Existía un mundo en nuestra memoria antes de tener internet en los dedos. Nombres propios, fechas, retazos de la historia que ahora se han escondido. Lo que se conocía y se perdió, escribe Don DeLillo. El silencio. Todo se transforma. Todo se acomoda. 

La comodidad es un motor de los acontecimientos con pocos galones. Los que gobiernan se acomodan al poder. Como si los votos no caducaran. Y como si todas las acciones fueran válidas para permanecer en lo más alto de la tribuna pública. La corrupción se extendió en el pasado por la conciencia de inmunidad que da sentir el poder como propiedad natural y el convencimiento por tanto de que cualquier acto es justificable para conservarlo. 

Las peleas de los gobernantes actuales se multiplican porque se han acostumbrado al poder después de más de cinco años. La percepción de un presente eterno se combate con la capacidad de mirar el presente como si fuera ya pasado. Como si fuera una foto antigua. Se verán como senadores romanos, intrigantes con la daga preparada entre dos vidas, la real y la palaciega, cada vez más poderosa y absorbente. 

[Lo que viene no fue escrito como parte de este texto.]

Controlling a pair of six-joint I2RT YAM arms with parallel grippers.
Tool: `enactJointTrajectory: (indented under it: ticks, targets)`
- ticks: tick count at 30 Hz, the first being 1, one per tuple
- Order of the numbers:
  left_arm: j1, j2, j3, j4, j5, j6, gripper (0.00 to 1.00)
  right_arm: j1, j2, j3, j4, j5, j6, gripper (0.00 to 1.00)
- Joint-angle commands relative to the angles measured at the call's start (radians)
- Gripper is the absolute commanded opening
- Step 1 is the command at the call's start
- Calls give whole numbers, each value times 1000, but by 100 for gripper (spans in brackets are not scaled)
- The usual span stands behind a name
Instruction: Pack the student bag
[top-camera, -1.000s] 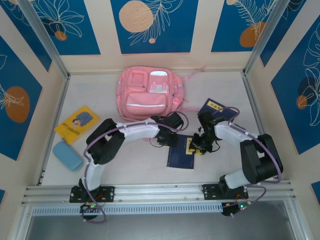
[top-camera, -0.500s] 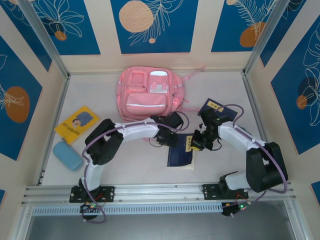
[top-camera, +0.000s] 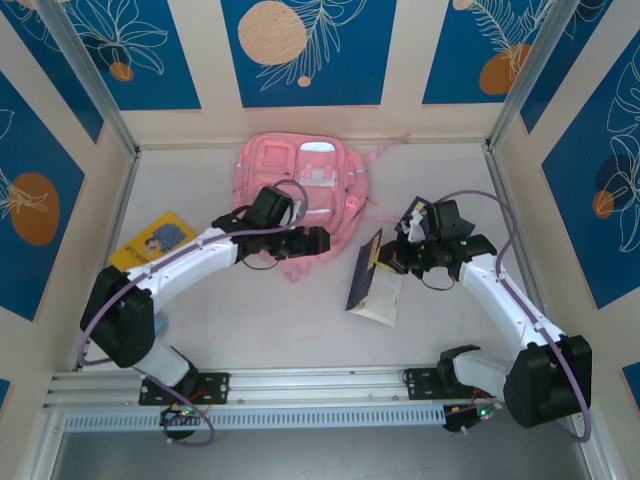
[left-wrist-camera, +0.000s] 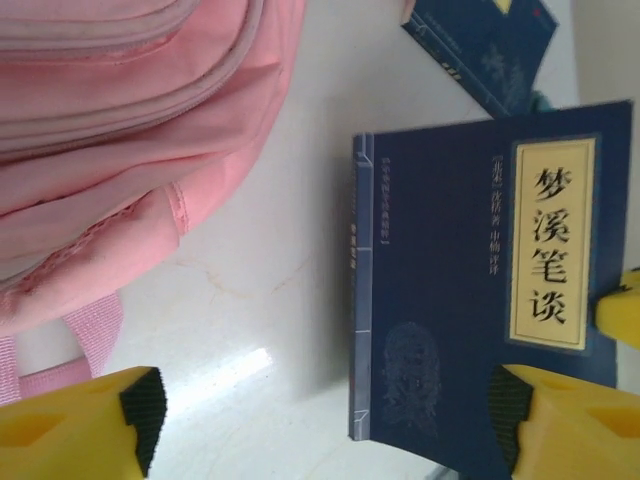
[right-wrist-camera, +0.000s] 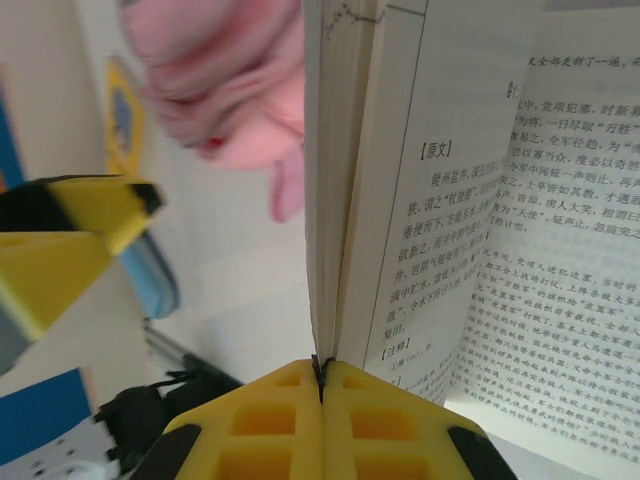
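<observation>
Left side: the left pincer (top-camera: 320, 241) is standing wide with nothing between its fingers, hanging over the near end of the bag; the left wrist view (left-wrist-camera: 320, 430) is showing its yellow tips far apart above bare surface.
Right side: the right pincer (top-camera: 388, 262) is clamping the lower edge of a blue book, jaws pressed together on it (right-wrist-camera: 321, 385), and holding it tilted up off the surface.
Bench: the bench (top-camera: 260, 320) is carrying everything, with walls on three sides.
Bag: the student bag (top-camera: 300, 170) is lying flat at the middle of the far edge, pockets facing up and straps trailing toward the far right corner.
Bag handling: it is looking soft and limp (left-wrist-camera: 120, 120), so it is likely sagging and sliding rather than resisting a push; light while empty.
Bag hold: a zip pull or the fabric lip of a pocket is probably the best place to pinch. Whether the main zip is open I cannot tell.
Held book: the blue book (top-camera: 365, 270) is hanging between bag and right arm, its pages fanning open (right-wrist-camera: 470, 200).
Other book: a second blue book (top-camera: 420, 207) is lying toward the right edge, partly under the right arm.
Yellow book: a yellow book (top-camera: 150, 243) is lying near the left edge.
</observation>
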Motion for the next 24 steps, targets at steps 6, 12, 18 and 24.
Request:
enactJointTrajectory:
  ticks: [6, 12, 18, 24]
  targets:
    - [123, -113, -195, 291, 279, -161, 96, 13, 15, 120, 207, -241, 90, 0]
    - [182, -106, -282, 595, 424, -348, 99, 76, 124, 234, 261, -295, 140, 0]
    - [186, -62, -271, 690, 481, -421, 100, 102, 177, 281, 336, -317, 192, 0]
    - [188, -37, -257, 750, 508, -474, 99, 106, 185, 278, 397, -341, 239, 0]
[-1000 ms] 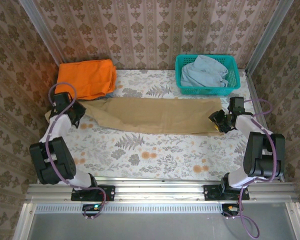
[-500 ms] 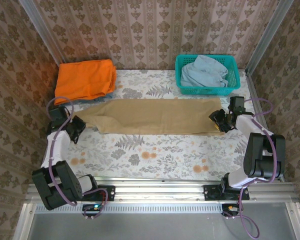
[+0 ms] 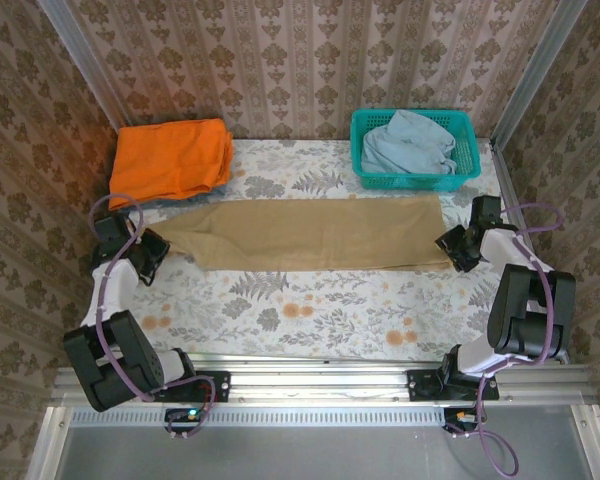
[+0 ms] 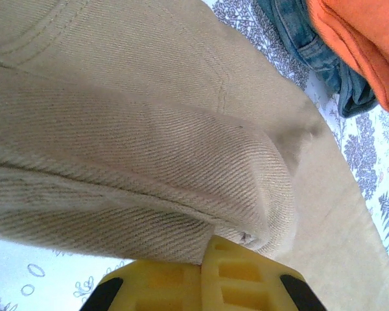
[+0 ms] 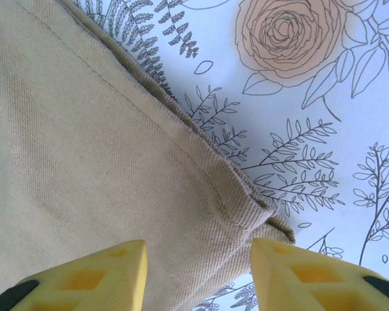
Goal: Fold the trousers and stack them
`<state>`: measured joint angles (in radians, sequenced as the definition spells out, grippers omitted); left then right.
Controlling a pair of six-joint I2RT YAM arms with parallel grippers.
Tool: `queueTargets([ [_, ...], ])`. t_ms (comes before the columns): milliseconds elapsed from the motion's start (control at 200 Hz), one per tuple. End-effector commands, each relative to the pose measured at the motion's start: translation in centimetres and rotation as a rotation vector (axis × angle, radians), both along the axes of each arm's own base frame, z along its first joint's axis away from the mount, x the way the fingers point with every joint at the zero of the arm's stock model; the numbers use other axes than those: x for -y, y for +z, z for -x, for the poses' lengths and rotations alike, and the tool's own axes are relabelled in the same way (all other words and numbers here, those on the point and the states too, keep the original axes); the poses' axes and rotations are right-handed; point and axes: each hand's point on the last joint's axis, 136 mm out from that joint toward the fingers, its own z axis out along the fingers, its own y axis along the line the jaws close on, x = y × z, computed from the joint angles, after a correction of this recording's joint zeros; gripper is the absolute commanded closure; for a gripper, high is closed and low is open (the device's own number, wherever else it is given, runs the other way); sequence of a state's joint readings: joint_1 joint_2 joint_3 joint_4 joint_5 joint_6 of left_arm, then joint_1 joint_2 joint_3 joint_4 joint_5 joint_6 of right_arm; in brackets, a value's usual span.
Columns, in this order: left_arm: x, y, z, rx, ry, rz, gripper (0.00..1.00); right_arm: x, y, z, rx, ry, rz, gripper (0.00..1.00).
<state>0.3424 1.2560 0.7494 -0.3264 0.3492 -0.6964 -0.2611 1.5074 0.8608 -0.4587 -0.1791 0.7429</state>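
The tan trousers (image 3: 310, 232) lie stretched in a long flat strip across the middle of the flowered table. My left gripper (image 3: 152, 250) is at their left end. In the left wrist view its yellow fingers (image 4: 243, 278) are pressed together with a thick fold of the trousers (image 4: 149, 129) pinched between them. My right gripper (image 3: 452, 243) sits at the right end. In the right wrist view the right gripper (image 5: 198, 272) is open, its two yellow fingertips standing apart over the hemmed corner of the trousers (image 5: 104, 149).
A folded orange garment (image 3: 170, 158) lies at the back left, with blue denim (image 4: 305, 32) under its edge. A teal basket (image 3: 416, 113) at the back right holds a pale blue garment (image 3: 408, 142). Papered walls close in the table (image 3: 310, 310) on three sides.
My left gripper has drawn the trousers' left end toward the near left, pulling the cloth straighter and flatter. My right gripper has shifted a little to the right at the other end.
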Motion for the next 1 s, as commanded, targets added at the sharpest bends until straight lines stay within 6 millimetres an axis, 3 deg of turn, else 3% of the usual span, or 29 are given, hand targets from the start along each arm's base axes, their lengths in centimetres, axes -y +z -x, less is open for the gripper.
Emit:
queueTargets([
  [0, 0.1, 0.4, -1.2, 0.06, 0.004, 0.035, 1.0, -0.2, -2.0, 2.0, -0.098, -0.01, 0.001, 0.57],
  [290, 0.2, 0.5, -1.9, 0.098, 0.008, 0.059, 1.0, 1.0, -2.9, 3.7, -0.207, 0.025, 0.119, 0.53],
  [420, 0.3, 0.5, -2.2, 0.116, 0.009, 0.071, 1.0, 1.6, -3.1, 3.9, -0.227, 0.032, 0.167, 0.53],
  [520, 0.4, 0.4, -2.4, 0.121, 0.003, 0.08, 1.0, 1.0, -3.8, 3.5, -0.252, 0.056, 0.138, 0.55],
  [720, 0.3, 0.6, -2.5, 0.136, 0.004, 0.092, 1.0, 0.6, -4.2, 2.1, -0.241, 0.075, 0.114, 0.81],
  [850, 0.3, 1.0, -2.7, 0.145, 0.0, 0.098, 1.0, 1.6, -2.5, 1.8, -0.203, 0.06, 0.176, 1.0],
  [995, 0.4, 1.4, -2.9, 0.157, -0.006, 0.101, 1.0, 2.6, 0.2, 1.0, -0.109, 0.026, 0.212, 1.0],
])
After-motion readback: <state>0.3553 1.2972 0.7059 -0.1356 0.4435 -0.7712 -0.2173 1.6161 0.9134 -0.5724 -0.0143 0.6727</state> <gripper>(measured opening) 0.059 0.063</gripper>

Los gobernados nos acomodamos rápido a la vida sin restricciones. A la supuesta vida normal. La primera ola pasó con menos fiereza por estas tierras. Nos fuimos habituando a una vida que se parecía mucho a la de antes salvo por la presencia en los espacios públicos de las mascarillas. Y costaba poco apartarlas al encontrar una mesa. La segunda ola ha pasado demoledora: las cifras de contagios y muertes doblan casi todos los días a ese 10 % que representamos en el total de la población española. Durante meses no llegaban al 5 %. Hay 162 personas más en las UCI que al empezar el año y 1.197 ingresados más en hospitales que entonces. Nos hemos acomodado a las muertes: 569 por covid en lo que va de 2021 en la Comunitat Valenciana. Y la vida va. 900 es la cifra del rastro de sangre de ETA en cuarenta años. Para los muertos en soledad de este virus no hay patria ni relatos épicos y dramáticos. Silencio y frío, porque los demás ya tenemos bastante con anhelar que el viento helado no pase cerca de los nuestros. Seguir caminando. Y la vida va.

Democracia acomodada es democracia cansada. «No es cansada, es sociedad inmadura, consentida, como de niños pequeños». Escribe un gobernante y el móvil vomita el hastío a golpe de mensajes. «Sociedad enferma. Mal si confinas, mal si no lo haces. Eso sí, las restricciones nos las pasamos por el forro. Políticos prometiendo lo que saben que ellos no harían porque no se puede, defendiendo lo contrario que decían en primavera». Como hacían antes los que gobiernan ahora. «Sí, como a la espera de un mesías que ponga orden. Trump pierde, pero 74 millones de personas lo siguen». La verdad se acomoda frente a unas redes que silenciarán al poder antiguo cuando les dé la gana. «Indignado. Agotado». Aparto el móvil. Aún me devuelve una frase de una entrevista hace un año (tiempos claros) a Francisco Brines. «Todo griterío y toda parafernalia estorban». El sueño vence. Por fin. El mañana es futuro, es esperanza. Ahora, el silencio.